** Action item **
Output the listing word for word, minus images.

-- -- --

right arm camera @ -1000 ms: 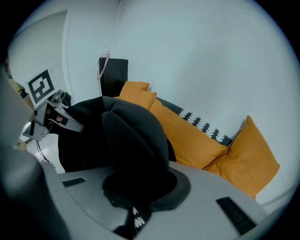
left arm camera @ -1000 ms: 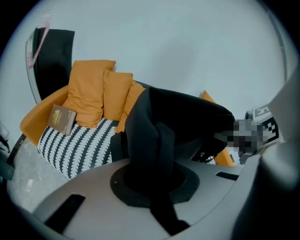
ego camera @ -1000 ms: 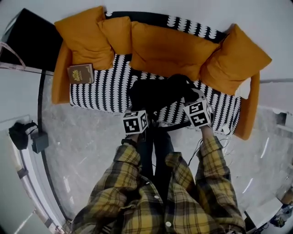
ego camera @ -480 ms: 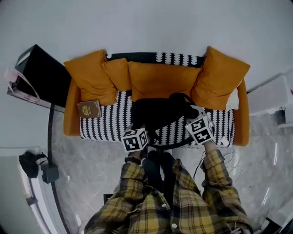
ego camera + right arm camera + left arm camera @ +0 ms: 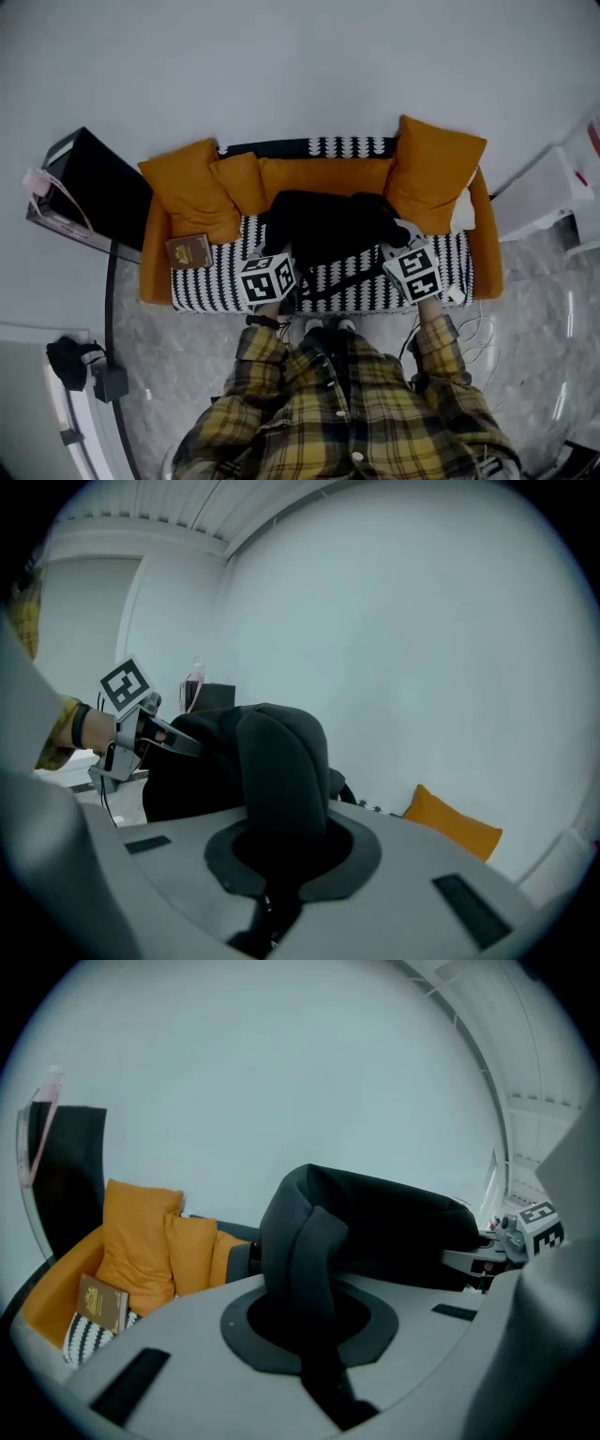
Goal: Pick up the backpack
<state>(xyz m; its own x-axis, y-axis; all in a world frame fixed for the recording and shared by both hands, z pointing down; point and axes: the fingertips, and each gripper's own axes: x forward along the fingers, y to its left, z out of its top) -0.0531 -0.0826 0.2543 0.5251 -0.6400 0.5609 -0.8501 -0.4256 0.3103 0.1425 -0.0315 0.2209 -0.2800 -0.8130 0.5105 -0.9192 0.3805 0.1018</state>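
Item: black backpack (image 5: 323, 228), held up over the orange sofa (image 5: 155, 272), hanging between both tongs. We logged left tongs (image 5: 314, 1335) clamped tight on its left strap (image 5: 305, 1241) and right tongs (image 5: 277, 855) clamped likewise on its right strap (image 5: 281, 761).

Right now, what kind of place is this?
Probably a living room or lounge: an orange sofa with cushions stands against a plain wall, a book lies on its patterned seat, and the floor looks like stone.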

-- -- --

** Answer **
right arm camera @ -1000 ms: 
left arm camera @ -1000 ms: 
ego camera @ -1000 ms: 
ego camera @ -480 ms: 
ego camera + right arm camera + left arm camera @ +0 ms: 
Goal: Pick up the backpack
<state>(xyz m; its own x-axis, y-axis; all in a world frame fixed for the recording and shared by both hands, z pointing down; point and axes: the fingertips, and each gripper's own axes: x forward along the fingers, y to its left, z out of its top) -0.0531 -0.0826 0.2543 0.5251 -0.6400 0.5609 -0.8501 -0.4256 0.3103 0.1425 -0.0315 0.2209 -0.2800 -0.8130 0.5105 -0.9192 0.3805 0.1018</state>
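Item: black backpack (image 5: 323, 228), held up over the orange sofa (image 5: 155, 272), hanging between both tongs. We logged left tongs (image 5: 314, 1335) clamped tight on its left strap (image 5: 305, 1241) and right tongs (image 5: 277, 855) clamped likewise on its right strap (image 5: 281, 761).

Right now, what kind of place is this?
Probably a living room or lounge: an orange sofa with cushions stands against a plain wall, a book lies on its patterned seat, and the floor looks like stone.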

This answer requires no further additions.